**Problem to work on:**
Return, from the data below, each line that contains the word "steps".

= Beginning of Section =

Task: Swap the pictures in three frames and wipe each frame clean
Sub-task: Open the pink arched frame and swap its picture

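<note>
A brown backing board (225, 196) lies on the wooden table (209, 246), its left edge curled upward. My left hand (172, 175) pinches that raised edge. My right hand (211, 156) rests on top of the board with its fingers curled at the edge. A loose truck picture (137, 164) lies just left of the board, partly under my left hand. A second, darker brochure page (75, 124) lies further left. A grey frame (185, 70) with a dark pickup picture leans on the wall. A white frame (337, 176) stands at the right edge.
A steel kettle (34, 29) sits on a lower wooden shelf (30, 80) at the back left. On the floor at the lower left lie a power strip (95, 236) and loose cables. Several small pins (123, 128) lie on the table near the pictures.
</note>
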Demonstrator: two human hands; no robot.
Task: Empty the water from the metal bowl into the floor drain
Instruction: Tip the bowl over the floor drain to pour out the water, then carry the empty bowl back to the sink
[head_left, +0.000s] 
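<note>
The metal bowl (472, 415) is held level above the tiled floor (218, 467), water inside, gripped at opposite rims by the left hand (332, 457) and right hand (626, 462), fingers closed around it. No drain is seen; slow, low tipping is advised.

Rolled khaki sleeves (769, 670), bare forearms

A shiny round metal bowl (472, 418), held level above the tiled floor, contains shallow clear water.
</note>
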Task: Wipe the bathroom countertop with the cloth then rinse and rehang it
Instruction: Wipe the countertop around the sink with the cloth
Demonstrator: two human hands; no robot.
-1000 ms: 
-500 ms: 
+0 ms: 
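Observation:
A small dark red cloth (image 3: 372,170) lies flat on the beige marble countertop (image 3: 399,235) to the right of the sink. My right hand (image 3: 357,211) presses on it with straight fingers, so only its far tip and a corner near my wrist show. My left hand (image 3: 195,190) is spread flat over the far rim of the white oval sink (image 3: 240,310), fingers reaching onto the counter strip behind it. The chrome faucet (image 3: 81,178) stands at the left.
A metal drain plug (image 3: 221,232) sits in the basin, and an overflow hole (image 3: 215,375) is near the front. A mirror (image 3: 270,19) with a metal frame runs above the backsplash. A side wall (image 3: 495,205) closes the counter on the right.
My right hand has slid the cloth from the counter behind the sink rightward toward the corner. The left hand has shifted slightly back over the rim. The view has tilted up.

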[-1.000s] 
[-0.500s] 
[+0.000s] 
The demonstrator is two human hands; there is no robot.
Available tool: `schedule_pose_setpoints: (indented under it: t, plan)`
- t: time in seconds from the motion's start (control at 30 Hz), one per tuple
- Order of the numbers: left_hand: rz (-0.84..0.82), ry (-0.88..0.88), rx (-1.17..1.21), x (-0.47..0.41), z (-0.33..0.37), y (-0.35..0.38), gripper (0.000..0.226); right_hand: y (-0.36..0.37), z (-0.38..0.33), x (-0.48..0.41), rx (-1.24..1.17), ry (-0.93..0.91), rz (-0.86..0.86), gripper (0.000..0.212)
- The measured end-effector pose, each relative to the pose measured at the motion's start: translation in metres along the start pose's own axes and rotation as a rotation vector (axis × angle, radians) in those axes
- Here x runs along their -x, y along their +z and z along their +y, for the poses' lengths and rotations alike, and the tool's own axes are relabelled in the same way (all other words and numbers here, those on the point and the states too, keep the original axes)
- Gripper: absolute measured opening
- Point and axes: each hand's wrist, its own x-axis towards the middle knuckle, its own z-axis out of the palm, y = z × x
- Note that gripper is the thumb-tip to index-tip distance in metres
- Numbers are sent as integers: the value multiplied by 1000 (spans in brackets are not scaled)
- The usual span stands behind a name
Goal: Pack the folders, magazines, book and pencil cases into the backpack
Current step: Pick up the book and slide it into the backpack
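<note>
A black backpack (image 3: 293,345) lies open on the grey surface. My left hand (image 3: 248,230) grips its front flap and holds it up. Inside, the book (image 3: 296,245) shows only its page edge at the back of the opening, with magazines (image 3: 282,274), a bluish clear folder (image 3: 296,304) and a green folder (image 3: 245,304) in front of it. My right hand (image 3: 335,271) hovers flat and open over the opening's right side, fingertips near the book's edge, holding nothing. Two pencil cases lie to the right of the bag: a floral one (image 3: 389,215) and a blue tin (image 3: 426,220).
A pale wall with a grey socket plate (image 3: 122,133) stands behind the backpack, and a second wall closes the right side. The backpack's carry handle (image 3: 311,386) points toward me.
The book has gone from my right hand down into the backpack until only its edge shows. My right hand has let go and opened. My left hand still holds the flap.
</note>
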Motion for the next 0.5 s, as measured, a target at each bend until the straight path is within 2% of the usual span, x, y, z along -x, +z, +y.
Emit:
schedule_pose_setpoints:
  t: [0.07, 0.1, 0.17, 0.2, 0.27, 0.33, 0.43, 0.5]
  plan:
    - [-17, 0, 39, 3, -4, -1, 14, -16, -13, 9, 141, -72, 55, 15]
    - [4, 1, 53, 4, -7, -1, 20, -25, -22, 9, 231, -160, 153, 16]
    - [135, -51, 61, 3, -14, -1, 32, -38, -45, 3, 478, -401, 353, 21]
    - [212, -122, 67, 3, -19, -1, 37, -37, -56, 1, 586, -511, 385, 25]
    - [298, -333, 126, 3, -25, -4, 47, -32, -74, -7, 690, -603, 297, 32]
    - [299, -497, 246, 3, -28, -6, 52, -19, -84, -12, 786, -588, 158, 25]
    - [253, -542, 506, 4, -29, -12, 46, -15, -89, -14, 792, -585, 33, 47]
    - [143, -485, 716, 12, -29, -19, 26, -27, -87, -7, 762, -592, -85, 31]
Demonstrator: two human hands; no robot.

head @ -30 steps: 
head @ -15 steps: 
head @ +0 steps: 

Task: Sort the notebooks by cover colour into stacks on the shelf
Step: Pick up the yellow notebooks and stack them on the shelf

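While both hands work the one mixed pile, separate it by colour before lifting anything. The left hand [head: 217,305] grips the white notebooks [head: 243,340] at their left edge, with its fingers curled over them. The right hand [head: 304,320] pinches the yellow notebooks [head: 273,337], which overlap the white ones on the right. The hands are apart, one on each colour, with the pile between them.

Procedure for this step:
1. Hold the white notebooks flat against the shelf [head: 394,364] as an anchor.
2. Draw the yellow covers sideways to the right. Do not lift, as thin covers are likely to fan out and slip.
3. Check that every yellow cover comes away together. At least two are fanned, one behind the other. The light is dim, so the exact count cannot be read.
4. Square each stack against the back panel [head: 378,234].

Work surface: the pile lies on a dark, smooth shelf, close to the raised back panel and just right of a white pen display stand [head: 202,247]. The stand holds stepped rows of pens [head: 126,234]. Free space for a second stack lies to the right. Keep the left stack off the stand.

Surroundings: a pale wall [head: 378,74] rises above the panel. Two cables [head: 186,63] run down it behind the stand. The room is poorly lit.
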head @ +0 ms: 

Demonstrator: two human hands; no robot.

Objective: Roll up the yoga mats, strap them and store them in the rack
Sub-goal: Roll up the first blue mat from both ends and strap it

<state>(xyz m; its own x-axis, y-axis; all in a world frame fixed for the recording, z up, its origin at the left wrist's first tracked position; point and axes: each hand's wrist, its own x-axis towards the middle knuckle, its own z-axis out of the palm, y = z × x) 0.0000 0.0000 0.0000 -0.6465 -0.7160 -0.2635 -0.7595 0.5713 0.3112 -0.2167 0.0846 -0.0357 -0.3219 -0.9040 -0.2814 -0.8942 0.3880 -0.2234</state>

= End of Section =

**Result for this task:**
head @ -30 steps: 
head @ -15 steps: 
head @ +0 steps: 

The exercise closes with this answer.